Las aplicaciones de los aerogeles se van multiplicando con el tiempo, así como sus potenciales usos y sus promesas, al grado de que hoy se utilizan para hacer ventanas que ayudan a que los edificios hagan un uso eficiente de la energía; algunas formas pueden usarse para recuperar del agua contaminantes como el plomo y el mercurio del agua, mientras que otras resisten golpes y explosiones de gran potencia. Se le está utiizando en compuestos de bajo peso para cosas como raquetas de tenis o palos de golf, y para capturar gases de desecho antes de emitirlos a la atmósfera, en el aislamiento de sonido, en materiales ignífugos para empaquetado, para fabricar crisoles usados en investigaciones sobre microgravedad, como componentes de sensores ópticos e incluso para la liberación controlada de medicamentos y sustancias diversas.

Como aislamiento térmico, los aerogeles están cada vez más presentes. Desde misiones como la Mars Pathfinder de 1997 y los robots Spirit y Opportunity que actualmente recorren la superficie marciana con sus generadores atómicos aislados con aerogel hasta aislando equipo vital en el transbordador espacial… pero también en variedades flexibles como telas no tejidas que usan los escaladores en desafíos como los de los Himalayas y que pueden ser mañana materiales clave para la indumentaria de los hipotéticos viajeros humanos a Marte.

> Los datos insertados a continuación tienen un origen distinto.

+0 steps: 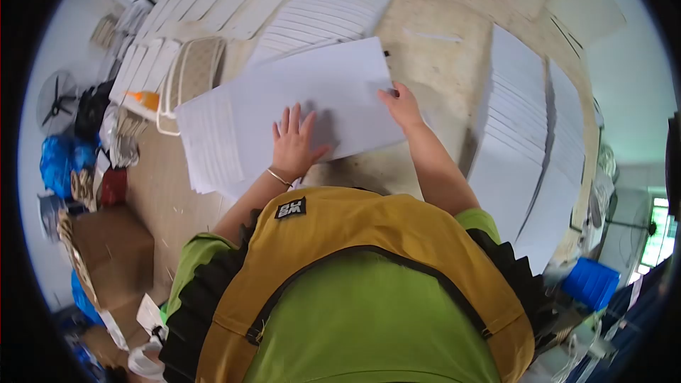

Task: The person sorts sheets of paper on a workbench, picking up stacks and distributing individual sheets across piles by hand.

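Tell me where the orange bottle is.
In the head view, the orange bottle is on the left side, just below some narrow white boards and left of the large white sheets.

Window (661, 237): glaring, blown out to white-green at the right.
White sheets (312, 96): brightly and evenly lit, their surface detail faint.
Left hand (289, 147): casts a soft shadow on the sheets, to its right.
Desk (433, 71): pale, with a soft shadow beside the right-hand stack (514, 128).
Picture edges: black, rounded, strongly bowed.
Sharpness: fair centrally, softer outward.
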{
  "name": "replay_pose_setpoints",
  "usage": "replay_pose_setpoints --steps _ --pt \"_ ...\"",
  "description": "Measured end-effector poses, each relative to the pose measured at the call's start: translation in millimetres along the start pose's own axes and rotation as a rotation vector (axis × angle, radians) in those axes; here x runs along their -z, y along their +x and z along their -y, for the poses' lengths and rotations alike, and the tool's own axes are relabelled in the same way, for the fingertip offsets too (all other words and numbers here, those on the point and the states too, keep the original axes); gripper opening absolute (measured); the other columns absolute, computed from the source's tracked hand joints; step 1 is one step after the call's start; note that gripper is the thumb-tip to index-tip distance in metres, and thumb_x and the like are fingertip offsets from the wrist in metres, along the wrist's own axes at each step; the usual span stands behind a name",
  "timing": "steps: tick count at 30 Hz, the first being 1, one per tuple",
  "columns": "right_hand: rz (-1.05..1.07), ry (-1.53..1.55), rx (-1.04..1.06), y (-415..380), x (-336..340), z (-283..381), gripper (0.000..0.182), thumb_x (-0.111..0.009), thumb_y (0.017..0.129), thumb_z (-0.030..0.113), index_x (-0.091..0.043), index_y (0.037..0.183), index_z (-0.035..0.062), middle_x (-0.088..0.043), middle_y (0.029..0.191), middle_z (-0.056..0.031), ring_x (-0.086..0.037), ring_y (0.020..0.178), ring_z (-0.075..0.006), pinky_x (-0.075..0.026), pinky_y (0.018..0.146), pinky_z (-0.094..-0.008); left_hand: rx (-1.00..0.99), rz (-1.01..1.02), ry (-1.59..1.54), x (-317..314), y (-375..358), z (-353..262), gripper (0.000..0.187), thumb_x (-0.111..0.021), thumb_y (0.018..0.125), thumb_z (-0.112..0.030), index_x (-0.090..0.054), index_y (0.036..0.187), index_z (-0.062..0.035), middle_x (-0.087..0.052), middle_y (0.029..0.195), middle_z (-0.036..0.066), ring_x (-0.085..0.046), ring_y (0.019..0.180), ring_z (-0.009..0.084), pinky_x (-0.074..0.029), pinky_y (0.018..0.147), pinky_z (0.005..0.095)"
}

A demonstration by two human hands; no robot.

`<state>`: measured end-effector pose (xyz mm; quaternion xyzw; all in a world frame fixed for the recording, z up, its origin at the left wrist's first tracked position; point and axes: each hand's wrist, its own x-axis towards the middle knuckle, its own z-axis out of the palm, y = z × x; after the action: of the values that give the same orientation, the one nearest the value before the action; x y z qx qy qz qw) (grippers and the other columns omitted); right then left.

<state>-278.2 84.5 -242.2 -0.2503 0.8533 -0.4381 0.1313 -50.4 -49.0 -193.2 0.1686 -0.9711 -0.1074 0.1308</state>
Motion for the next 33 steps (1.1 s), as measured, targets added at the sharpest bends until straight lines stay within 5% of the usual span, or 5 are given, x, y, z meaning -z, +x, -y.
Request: replay_pose_setpoints --steps 5,9,12,16,33 --pt "-0.146 -0.165 0.363 -3 2 60 0.03 -0.063 0.076 0.015 -0.054 0.1 -0.0008 -0.059 0.09 -0.0178 -0.059 0.08 -0.0259 -0.047 0.071 -0.0328 0.167 -0.004 -0.099 -10 -21 35 0.079 -0.069 0.07 -0.042 -0.034 0.133 -0.0093 -0.028 0.139 0.019 -0.028 0.126 0.0395 -0.025 0.101 0.052" --pt "0.702 0.278 0.29 -18 61 90 0.025 -0.062 0.076 0.006 -0.058 0.1 0.0008 -0.062 0.09 -0.0063 -0.059 0.085 -0.0158 -0.046 0.07 -0.0298 0.256 -0.498 -0.203 31 -1 59 0.09 -0.071 0.066 -0.048 -0.03 0.135 -0.0075 -0.028 0.139 0.018 -0.029 0.127 0.0361 -0.024 0.101 0.052" --pt "0.853 0.61 0.285 -23 92 116 0.024 -0.061 0.079 0.007 -0.059 0.101 -0.0004 -0.062 0.091 -0.0039 -0.057 0.086 -0.0128 -0.045 0.076 -0.0274 0.02 -0.681 0.109 106 21 61 0.081 -0.075 0.063 -0.045 -0.043 0.125 -0.0046 -0.044 0.125 0.02 -0.042 0.115 0.0349 -0.035 0.093 0.0453" --pt "0.773 0.912 -0.059 -26 85 120 0.024 -0.059 0.081 0.009 -0.059 0.102 -0.0015 -0.062 0.093 -0.0026 -0.054 0.087 -0.0101 -0.043 0.079 -0.0249 0.1 -0.39 -0.089 158 19 58 0.04 -0.071 0.069 -0.043 -0.061 0.074 -0.0048 -0.059 0.064 0.011 -0.058 0.066 0.0316 -0.045 0.061 0.0389" --pt "0.55 0.293 -0.067 11 -20 7 0.028 -0.06 0.083 0.026 -0.055 0.083 -0.0015 -0.056 0.07 -0.0103 -0.05 0.063 -0.0152 -0.042 0.058 -0.0309 0.312 0.228 -0.047 119 122 116 0.042 -0.063 0.079 -0.04 -0.058 0.072 0.0011 -0.049 0.057 0.017 -0.047 0.053 0.0252 -0.036 0.052 0.0378"
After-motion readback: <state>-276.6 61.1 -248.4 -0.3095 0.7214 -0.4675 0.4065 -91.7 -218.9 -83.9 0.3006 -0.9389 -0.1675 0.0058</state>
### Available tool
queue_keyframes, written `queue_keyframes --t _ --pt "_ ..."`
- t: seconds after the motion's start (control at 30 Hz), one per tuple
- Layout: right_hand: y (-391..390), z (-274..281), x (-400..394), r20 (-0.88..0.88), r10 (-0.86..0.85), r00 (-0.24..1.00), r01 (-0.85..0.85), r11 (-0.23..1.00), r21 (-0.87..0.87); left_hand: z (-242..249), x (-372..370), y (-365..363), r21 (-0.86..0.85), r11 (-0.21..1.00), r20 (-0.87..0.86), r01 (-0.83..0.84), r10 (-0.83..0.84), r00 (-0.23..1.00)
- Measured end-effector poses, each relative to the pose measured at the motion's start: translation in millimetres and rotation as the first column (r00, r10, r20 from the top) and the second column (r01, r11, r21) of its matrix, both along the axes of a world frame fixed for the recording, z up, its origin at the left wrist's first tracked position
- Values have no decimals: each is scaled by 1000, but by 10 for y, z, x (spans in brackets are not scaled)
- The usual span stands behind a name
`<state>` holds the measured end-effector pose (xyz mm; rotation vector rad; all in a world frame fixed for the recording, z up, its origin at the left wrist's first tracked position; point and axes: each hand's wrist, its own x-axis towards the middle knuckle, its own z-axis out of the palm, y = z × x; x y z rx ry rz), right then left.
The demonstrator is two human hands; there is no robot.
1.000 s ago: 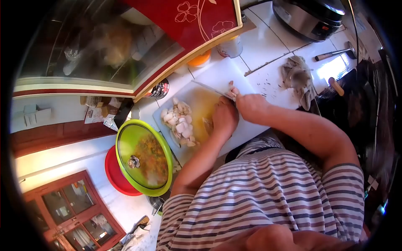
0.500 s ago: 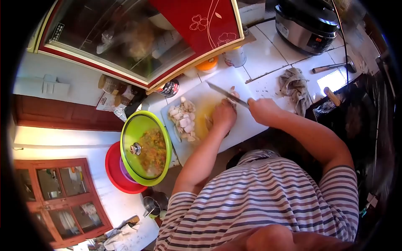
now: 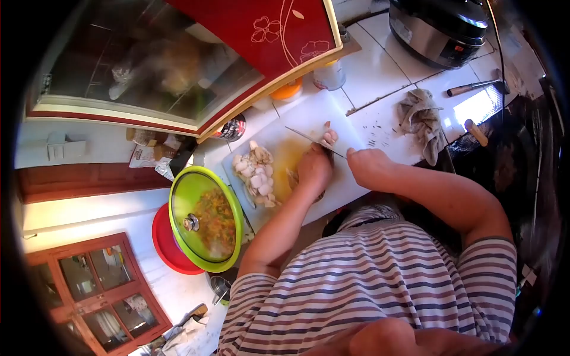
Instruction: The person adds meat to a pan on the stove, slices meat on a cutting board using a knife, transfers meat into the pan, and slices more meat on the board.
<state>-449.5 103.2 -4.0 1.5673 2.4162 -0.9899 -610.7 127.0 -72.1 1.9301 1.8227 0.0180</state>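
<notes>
My right hand (image 3: 369, 169) is closed around the handle of a kitchen knife (image 3: 306, 136), whose blade points up and left across the white cutting board (image 3: 347, 184). On the board beside the blade, my left hand (image 3: 316, 169) bends its fingers down over a brownish piece of food that it mostly hides. Just beyond the blade lie a few small pinkish pieces (image 3: 329, 136). To the left of my left hand is a heap of pale slices (image 3: 255, 172). Yellowish wetness spreads over the board between heap and hand.
A lime-green bowl (image 3: 236, 243) with a glass lid over mixed food stands left of the board, above a red basin (image 3: 166, 243). A red cabinet (image 3: 237, 38) overhangs the counter. Rightward are a crumpled cloth (image 3: 421, 121), an electric cooker (image 3: 436, 38) and a dark stove (image 3: 504, 160).
The knife blade has turned edge-on and shifted closer over my left fingers. The pinkish pieces beyond it show more plainly. The whole view has tilted slightly.
</notes>
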Motion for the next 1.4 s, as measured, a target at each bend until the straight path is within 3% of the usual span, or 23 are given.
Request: queue_keyframes --t 0.03,0.1,0.17,0.2,0.27,0.33,0.47,0.63,0.8,0.9,1.0,1.07,1.1,1.17,1.27,1.37,1.4 --pt "80 -15 -68 3 26 1000 -26 999 41 -53 -18 2 112 992 30 55 -59 998" --pt "192 -179 -260 1 57 998 -57 996 63 -46 -6 -44 110 993 59 37 -44 997" --pt "379 -486 -466 -83 -84 993 106 941 320 53 15 -13 136 991 90 6 -19 996" --pt "465 -473 -470 -82 -71 994 94 943 319 82 7 -21 171 985 124 27 -48 991" --pt "538 -382 -418 -13 -73 997 75 984 160 90 12 -75 202 978 166 40 -75 983" --pt "528 -284 -318 -8 -78 997 78 987 140 106 8 -48 62 998 46 -23 20 999" --pt "237 38 21 15 -56 998 54 992 112 148 10 -79 166 986 152 0 -26 988" --pt "-206 155 287 108 -28 994 26 999 21 102 38 -8 23 997 76 -77 75 994" --pt "-158 120 194 123 -38 992 42 999 -25 183 36 -45 26 998 51 -50 48 998" --pt "-3 138 55 69 -51 996 53 998 -37 146 25 -27 50 999 47 -12 10 999" --pt "201 -122 -245 145 16 989 -12 1000 -29 67 -4 3 77 996 56 33 -37 998" --pt "374 -425 -486 -10 -58 998 58 944 325 10 -23 -41 71 997 70 43 -48 996" --pt "522 -406 -511 -15 -37 999 40 942 333 8 -23 6 120 992 126 48 -63 990" --pt "594 -339 -420 97 -29 995 18 993 114 -18 -2 -57 151 988 206 41 -72 976" --pt "575 -307 -330 81 -36 996 25 991 135 -9 -29 -80 112 994 158 -17 -1 987" --pt "422 -77 -145 18 -49 999 46 988 145 173 -27 -65 175 984 236 -28 -15 972" --pt "329 50 -61 71 -37 997 29 992 124 252 -26 -50 76 997 226 -13 -5 974"
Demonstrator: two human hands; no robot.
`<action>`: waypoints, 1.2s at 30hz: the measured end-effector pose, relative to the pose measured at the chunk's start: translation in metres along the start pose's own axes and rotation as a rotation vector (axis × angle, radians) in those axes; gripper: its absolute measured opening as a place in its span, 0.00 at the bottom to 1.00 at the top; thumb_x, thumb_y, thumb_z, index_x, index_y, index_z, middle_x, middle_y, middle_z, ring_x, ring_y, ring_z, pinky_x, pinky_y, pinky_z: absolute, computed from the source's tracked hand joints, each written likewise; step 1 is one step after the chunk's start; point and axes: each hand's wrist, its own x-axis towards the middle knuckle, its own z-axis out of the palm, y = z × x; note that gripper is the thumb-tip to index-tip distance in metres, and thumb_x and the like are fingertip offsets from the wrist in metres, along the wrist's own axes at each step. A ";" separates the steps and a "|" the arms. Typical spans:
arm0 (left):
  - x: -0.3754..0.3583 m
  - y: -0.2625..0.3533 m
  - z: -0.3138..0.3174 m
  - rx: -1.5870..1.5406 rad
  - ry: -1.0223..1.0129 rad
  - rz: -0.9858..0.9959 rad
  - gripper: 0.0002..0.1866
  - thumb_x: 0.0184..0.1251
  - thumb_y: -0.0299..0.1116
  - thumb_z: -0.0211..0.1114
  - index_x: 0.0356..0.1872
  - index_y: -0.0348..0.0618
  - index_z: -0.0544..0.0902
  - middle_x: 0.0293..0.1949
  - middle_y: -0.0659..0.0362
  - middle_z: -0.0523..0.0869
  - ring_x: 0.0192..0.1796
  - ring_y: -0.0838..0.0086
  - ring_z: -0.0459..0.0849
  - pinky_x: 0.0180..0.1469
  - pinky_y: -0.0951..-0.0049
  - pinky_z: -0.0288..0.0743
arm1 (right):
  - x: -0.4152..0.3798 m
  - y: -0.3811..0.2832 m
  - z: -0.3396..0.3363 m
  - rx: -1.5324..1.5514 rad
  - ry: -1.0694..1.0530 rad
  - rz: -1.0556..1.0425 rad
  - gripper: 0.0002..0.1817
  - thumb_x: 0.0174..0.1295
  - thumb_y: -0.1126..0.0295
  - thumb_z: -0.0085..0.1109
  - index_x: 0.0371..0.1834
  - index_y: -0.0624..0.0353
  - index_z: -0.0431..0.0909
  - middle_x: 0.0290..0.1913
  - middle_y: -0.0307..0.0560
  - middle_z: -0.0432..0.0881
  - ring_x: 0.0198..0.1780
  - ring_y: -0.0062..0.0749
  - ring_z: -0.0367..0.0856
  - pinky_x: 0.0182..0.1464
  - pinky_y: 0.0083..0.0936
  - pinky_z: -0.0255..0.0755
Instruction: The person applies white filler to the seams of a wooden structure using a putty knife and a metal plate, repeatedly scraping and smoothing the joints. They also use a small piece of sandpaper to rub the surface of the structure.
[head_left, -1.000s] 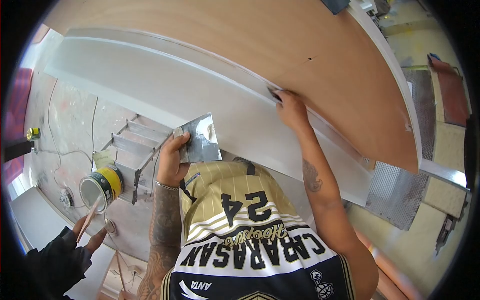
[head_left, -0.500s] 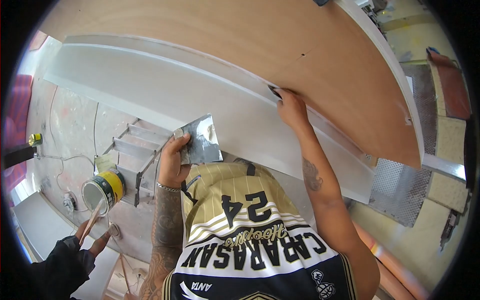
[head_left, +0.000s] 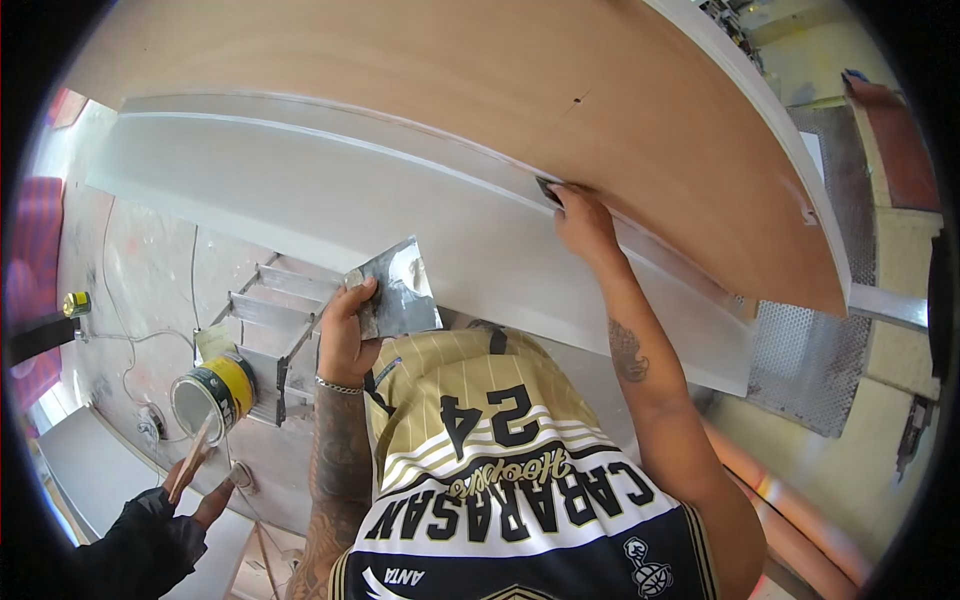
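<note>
My left hand (head_left: 347, 325) grips a square metal plate (head_left: 402, 292) by its left edge, with pale filler smeared on its face. Further out, my right hand (head_left: 583, 222) is closed on a small dark putty knife (head_left: 549, 190). Its blade lies against the seam where the brown wooden panel (head_left: 470, 80) meets the white ledge (head_left: 330, 175). My fingers hide most of the knife's handle. Both hands are in front of my body, the left one lower and nearer to me.
A metal stepladder (head_left: 285, 300) stands below at left. Near it, another person's dark-gloved hand (head_left: 165, 525) holds a stick in a paint can (head_left: 215, 395). A smaller can (head_left: 77, 304) is farther left. Perforated metal sheet (head_left: 805, 365) lies at right, and cables run over the floor.
The view has shifted slightly. My right hand stays at the seam with the knife, and my left hand still holds the plate, now tilted a little differently.
</note>
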 end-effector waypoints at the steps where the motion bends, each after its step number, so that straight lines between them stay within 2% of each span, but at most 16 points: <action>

Y, en la búsqueda de energías más limpias, sostenibles y renovables, algunos aerogeles de platino parecen acelerar la producción de hidrógeno, que muchos esperan que sea uno de los combustibles que sustituyan las opciones más sucias y dañinas que hoy usamos.

Atrapar polvo de estrellas

En febrero de 1999 se lanzó al espacio la sonda cometaria Stardust para interceptar al cometa Wild 2 y capturar polvo de su cometa, así como recoger polvo del espacio interplanetario. El recolector de partículas, de aerogel en un soprte de aluminio se envió de vuelta a la Tierra en 2006 con una importante muestra del universo. Toda una hazaña para algo que es básicamente nada.